> [WORK TASK]:
Could you print the stretch of lines below from the one with "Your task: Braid" through the one with "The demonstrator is", exactly as they stand and without any pictures?

> [Saved entries]:
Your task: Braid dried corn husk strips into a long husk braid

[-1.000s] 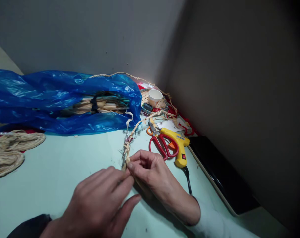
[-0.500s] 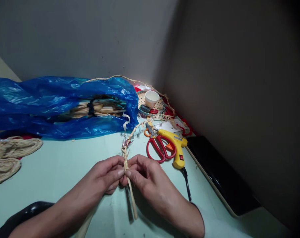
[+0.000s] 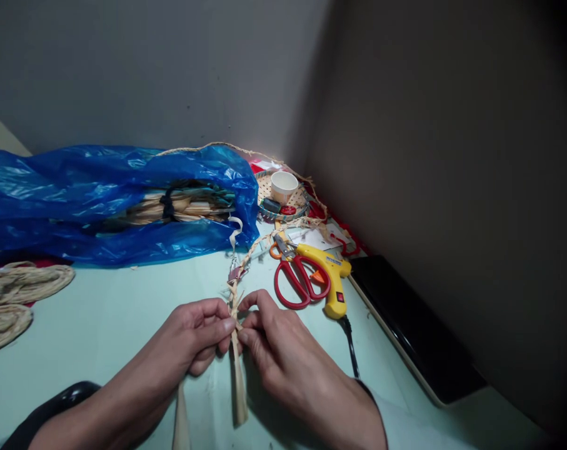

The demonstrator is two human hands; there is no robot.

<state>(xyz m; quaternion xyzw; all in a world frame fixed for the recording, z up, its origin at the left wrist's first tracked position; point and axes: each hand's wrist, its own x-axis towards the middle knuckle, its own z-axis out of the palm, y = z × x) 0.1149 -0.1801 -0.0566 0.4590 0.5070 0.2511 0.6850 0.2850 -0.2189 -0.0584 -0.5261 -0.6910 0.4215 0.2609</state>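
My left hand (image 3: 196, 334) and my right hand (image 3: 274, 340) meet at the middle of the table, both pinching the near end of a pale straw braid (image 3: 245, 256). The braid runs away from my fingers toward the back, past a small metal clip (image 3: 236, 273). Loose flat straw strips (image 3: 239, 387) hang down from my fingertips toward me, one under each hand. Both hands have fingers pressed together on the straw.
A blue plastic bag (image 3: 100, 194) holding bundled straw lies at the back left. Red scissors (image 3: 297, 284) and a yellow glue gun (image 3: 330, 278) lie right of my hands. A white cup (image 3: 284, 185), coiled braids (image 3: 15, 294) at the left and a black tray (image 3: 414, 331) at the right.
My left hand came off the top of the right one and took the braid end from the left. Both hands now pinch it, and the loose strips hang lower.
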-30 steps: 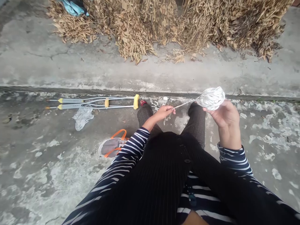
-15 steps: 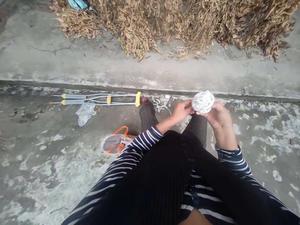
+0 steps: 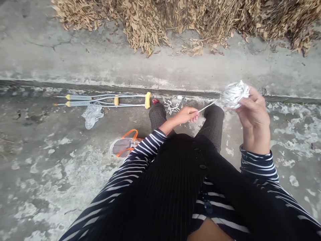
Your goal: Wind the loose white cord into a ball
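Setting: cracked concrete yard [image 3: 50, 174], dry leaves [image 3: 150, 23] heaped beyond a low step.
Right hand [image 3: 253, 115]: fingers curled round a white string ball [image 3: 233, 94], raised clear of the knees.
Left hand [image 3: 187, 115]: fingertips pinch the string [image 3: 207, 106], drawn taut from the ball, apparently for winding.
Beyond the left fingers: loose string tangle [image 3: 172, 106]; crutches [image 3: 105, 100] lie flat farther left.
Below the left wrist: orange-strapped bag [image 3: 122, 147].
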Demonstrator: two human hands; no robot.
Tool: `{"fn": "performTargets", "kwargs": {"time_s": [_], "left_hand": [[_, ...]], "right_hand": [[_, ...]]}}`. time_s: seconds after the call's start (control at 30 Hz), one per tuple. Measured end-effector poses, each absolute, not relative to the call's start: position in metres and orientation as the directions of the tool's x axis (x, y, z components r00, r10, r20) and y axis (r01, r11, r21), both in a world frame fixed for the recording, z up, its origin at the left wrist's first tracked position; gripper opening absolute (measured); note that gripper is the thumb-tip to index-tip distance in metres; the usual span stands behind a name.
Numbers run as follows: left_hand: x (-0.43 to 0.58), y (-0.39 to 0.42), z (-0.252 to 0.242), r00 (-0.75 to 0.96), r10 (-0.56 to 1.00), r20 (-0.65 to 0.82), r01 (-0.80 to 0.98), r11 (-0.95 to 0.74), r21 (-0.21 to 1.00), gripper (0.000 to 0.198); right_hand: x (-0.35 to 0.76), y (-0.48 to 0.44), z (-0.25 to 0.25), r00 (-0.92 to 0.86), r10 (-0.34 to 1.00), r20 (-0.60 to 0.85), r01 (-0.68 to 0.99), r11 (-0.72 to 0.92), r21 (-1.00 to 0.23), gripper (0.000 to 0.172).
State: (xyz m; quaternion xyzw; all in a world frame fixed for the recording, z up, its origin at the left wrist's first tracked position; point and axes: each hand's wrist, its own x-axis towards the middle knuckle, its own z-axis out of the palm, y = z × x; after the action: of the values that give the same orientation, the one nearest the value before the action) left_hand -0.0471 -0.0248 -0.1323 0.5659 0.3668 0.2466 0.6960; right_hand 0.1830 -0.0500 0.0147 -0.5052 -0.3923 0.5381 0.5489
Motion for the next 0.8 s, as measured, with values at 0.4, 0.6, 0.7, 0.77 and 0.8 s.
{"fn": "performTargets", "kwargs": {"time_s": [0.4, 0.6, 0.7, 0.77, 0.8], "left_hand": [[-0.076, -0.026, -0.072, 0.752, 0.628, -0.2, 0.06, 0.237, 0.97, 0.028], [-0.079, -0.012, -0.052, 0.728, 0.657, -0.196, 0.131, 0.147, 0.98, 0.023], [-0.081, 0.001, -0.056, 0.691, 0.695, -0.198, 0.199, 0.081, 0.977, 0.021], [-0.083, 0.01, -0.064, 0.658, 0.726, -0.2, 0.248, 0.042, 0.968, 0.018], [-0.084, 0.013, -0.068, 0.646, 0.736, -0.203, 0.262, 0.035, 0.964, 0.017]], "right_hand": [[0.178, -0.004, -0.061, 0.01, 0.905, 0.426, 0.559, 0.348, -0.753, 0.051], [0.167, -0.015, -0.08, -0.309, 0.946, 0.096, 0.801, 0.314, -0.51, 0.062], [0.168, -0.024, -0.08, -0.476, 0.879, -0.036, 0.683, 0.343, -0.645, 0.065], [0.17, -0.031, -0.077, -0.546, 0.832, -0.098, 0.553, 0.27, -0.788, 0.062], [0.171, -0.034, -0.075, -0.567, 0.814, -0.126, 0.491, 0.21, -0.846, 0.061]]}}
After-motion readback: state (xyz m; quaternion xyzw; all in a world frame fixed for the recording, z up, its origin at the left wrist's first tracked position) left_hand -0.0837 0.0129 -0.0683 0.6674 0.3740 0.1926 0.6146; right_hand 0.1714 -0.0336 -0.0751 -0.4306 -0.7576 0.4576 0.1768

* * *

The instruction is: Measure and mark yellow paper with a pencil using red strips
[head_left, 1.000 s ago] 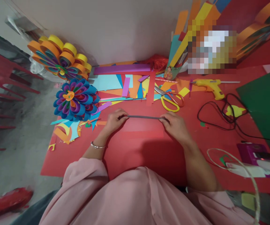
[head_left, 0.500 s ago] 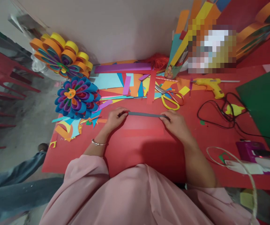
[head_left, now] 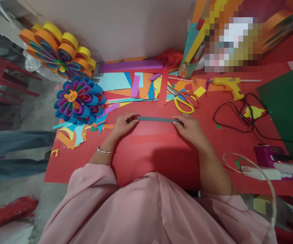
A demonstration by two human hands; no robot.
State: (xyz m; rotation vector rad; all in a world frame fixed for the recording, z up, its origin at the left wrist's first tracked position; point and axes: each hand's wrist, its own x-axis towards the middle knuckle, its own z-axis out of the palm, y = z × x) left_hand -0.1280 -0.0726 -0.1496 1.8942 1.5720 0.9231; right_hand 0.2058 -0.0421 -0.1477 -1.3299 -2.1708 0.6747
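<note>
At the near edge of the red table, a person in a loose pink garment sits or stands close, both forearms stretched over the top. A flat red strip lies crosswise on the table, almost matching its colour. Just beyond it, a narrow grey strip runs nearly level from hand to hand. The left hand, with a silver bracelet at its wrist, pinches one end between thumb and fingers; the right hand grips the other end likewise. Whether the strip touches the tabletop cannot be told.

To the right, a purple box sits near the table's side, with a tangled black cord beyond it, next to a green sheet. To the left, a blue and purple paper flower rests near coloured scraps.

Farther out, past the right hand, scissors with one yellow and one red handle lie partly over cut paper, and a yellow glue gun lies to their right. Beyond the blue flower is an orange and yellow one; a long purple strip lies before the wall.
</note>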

> [EXERCISE ANSWER]:
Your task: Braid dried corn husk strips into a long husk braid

[-1.000s] 
[-0.500s] 
[+0.000s] 

The demonstrator is two human hands; there is no robot.

The exercise ends with this answer.